╭─ DATA PROVIDED

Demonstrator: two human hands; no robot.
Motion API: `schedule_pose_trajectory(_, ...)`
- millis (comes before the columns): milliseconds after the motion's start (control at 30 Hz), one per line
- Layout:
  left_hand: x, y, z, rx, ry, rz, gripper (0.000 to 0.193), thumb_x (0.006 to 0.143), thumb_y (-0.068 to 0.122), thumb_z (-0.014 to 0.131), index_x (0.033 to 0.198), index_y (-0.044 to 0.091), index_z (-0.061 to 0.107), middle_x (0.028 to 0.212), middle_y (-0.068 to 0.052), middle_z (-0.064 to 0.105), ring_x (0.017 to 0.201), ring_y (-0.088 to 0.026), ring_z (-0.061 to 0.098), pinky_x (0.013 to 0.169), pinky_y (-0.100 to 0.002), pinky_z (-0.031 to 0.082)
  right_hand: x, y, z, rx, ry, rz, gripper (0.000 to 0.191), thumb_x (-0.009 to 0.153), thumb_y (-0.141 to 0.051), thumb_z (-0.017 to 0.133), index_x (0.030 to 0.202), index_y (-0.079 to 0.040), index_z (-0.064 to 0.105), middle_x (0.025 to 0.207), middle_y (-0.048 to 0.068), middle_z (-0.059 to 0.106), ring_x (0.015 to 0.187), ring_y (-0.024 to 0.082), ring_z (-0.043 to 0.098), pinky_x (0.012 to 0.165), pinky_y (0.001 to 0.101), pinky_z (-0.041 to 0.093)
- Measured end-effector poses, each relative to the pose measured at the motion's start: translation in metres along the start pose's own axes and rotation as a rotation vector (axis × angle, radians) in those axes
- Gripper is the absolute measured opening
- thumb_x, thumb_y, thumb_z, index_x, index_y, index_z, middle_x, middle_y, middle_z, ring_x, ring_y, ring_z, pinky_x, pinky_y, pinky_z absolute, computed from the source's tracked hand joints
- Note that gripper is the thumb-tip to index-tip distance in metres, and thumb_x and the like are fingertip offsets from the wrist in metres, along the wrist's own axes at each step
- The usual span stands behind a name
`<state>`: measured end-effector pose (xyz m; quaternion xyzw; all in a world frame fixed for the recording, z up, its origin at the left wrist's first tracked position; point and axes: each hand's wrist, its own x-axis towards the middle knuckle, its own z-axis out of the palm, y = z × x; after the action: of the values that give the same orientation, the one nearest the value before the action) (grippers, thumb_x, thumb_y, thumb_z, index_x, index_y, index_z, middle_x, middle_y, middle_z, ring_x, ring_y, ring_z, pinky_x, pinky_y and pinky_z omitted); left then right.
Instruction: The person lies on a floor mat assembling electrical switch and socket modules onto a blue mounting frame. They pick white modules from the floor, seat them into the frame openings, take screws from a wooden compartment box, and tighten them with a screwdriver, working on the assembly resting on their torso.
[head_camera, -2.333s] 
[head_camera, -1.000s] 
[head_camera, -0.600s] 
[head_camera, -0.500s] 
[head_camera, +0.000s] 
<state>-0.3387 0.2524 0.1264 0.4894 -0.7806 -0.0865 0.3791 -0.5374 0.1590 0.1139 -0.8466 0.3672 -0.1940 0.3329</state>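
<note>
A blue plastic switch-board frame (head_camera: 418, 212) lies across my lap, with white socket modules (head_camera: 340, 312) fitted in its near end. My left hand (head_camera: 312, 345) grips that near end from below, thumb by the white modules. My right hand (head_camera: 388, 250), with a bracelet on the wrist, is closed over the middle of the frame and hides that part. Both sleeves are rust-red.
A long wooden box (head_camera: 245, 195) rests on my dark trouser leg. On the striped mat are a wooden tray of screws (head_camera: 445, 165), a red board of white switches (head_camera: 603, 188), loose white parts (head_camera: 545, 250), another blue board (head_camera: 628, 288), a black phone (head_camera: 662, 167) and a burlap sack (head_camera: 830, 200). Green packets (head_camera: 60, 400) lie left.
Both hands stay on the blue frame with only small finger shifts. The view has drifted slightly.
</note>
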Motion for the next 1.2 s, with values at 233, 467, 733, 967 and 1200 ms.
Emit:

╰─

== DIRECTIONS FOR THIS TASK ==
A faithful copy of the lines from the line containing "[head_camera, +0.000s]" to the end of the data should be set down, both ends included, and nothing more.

== RESULT FOR THIS TASK ==
[head_camera, +0.000s] 
<state>-0.3387 0.2524 0.1264 0.4894 -0.7806 -0.0865 0.3791 -0.5374 0.1590 0.1139 -0.8466 0.3672 -0.1940 0.3329</state>
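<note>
A blue plastic switch-board frame (head_camera: 418, 212) lies across my lap, with white socket modules (head_camera: 340, 312) fitted in its near end. My left hand (head_camera: 312, 345) grips that near end from below, thumb by the white modules. My right hand (head_camera: 388, 250), with a bracelet on the wrist, is closed over the middle of the frame and hides that part. Both sleeves are rust-red.
A long wooden box (head_camera: 245, 195) rests on my dark trouser leg. On the striped mat are a wooden tray of screws (head_camera: 445, 165), a red board of white switches (head_camera: 603, 188), loose white parts (head_camera: 545, 250), another blue board (head_camera: 628, 288), a black phone (head_camera: 662, 167) and a burlap sack (head_camera: 830, 200). Green packets (head_camera: 60, 400) lie left.
Both hands stay on the blue frame with only small finger shifts. The view has drifted slightly.
</note>
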Motion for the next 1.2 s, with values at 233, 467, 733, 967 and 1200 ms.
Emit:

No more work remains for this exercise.